#### [GIVEN MATERIAL]
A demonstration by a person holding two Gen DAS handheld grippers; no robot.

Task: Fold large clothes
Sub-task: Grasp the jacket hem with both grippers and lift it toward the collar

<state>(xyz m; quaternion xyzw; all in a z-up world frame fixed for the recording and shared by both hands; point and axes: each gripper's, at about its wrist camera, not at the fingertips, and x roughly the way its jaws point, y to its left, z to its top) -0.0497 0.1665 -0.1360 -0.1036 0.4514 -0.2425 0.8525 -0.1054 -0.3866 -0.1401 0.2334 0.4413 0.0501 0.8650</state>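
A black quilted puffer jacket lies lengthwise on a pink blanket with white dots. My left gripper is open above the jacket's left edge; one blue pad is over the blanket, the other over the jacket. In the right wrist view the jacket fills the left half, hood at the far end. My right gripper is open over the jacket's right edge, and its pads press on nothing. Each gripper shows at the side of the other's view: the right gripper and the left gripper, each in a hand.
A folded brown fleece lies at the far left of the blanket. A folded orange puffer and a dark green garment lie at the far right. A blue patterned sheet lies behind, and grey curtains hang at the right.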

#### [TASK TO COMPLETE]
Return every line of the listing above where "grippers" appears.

#### [OUTPUT FOR THIS EXERCISE]
A demonstration by a person holding two Gen DAS handheld grippers; no robot.
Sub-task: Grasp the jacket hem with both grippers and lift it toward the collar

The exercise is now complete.